Il faut appeler un chat un chat : une publication qui n’apporte rien est une production polluante. La pollution est ce qui ne sert à rien aux autres, et ce qui en plus les dérange (trop d’information tue l’information).
Donc sachez analyser avec un regard critique, et ne faites pas don, même pour un poste de PH éventuel, de votre honnêteté intellectuelle. Le prix est trop élevé.
Ou alors, il faudrait changer les règles : plutôt que de donner des points en fonction de la quantité d’articles, donnons des points en fonction de la qualité : cela pourrait permettre même de sanctionner (un article qui n’apporte rien : – 2 points !) ce qui serait dissuasif pour écrire n’importe quoi. Et ainsi, tous ceux qui se taisent permettraient à ceux qui ont vraiment quelque chose d’intéressant à dire d’avoir une meilleure chance d’être entendus.
Le temps nous fait oublier la réalité : on s’habitue, on ne fait plus attention, on trouve ce travail « normal ». Et puis un jour, une collègue me dit : « Il est quand même dur notre boulot !», et brusquement je me suis rendu compte qu’elle avait raison.
Même avec le temps, c’est toujours une agression envers soi-même que de vivre dans ces conditions de stress et de dérèglement des cycles biologiques.
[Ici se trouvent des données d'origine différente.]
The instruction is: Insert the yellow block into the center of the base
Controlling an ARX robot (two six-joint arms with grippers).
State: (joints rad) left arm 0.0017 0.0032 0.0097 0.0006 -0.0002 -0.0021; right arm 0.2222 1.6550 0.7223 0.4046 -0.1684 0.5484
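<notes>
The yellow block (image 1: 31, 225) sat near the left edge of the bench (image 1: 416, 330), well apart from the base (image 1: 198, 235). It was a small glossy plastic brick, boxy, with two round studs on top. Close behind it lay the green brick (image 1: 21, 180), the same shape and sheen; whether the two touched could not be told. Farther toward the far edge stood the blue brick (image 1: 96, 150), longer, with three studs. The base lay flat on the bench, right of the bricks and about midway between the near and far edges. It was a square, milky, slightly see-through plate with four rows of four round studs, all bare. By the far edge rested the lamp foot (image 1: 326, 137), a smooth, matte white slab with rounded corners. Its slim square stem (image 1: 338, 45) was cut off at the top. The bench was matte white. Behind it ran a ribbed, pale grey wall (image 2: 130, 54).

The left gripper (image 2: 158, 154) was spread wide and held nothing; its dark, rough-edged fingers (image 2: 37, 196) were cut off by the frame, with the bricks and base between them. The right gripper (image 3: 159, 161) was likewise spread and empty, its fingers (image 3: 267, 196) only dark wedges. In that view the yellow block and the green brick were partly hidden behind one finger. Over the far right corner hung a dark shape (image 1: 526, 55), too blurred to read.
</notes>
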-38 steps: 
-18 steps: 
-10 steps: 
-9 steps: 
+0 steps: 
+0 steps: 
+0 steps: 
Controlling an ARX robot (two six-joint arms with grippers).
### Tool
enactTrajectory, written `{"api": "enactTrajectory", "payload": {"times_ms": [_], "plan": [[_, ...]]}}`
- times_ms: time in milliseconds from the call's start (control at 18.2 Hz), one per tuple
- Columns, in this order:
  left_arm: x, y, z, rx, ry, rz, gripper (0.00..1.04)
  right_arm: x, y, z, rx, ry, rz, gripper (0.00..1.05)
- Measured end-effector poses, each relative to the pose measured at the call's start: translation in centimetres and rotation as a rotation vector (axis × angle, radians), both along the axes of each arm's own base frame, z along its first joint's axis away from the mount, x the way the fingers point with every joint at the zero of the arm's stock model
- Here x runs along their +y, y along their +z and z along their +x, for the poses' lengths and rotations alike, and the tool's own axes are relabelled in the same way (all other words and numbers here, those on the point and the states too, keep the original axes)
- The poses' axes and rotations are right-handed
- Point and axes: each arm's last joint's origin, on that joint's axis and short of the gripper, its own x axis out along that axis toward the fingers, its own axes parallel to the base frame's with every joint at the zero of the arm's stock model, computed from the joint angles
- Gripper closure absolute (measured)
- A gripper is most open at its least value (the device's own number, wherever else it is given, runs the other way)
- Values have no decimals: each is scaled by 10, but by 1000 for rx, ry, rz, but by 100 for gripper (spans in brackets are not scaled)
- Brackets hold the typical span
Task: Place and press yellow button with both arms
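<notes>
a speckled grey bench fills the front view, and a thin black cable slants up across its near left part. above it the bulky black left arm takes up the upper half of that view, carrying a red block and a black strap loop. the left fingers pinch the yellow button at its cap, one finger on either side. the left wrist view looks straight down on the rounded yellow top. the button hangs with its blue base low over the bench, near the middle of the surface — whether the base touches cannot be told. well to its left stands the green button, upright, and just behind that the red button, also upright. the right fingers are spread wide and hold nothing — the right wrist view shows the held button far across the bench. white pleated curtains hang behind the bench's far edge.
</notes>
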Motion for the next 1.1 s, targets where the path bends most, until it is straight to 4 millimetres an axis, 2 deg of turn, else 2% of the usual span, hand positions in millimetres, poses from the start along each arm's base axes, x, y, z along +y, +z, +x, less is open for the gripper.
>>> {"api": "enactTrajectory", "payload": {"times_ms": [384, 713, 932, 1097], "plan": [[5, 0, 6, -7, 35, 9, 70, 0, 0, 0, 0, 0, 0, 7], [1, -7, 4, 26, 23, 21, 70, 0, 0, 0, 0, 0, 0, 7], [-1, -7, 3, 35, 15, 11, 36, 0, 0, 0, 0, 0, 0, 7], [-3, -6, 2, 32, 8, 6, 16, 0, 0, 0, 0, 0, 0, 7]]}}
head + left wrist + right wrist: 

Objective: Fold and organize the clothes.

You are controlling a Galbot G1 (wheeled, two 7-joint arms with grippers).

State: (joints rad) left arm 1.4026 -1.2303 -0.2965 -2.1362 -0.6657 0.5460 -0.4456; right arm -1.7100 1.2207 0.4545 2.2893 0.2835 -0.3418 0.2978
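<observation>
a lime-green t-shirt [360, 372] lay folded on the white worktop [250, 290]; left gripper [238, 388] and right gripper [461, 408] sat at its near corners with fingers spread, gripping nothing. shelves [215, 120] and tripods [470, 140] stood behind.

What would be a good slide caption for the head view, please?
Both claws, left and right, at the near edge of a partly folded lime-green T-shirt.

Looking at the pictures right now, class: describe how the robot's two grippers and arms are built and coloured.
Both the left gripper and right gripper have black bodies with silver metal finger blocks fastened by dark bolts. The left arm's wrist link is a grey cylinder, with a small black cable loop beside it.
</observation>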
Mais nous choisissons et nous continuons cette vie-là certainement pour de bonnes et de mauvaises raisons. Je ne m’étendrai pas sur les mauvaises (par exemple : besoin de reconnaissance ?) mais je voudrais dire que pour moi le contact avec la maladie grave et la mort me donne, par confrontation avec leur réalité, du recul pour remettre mes idées en place. Cela me fait prendre conscience de la banalité de mes problèmes, et aussi qu’il n’y a pas de temps à perdre en futilités (comme par exemple faire chier le monde, nuire à autrui, être en compétition — être un battant, un gagnant — pour les carottes qu’on me tend) et qu’il vaut mieux se faire du bien à soi ET à son entourage… non pas parce que Dieu (?) l’exige, mais parce que c’est plus sympa, donc plus rentable (arithmétique des plaisirs… selon Epicure).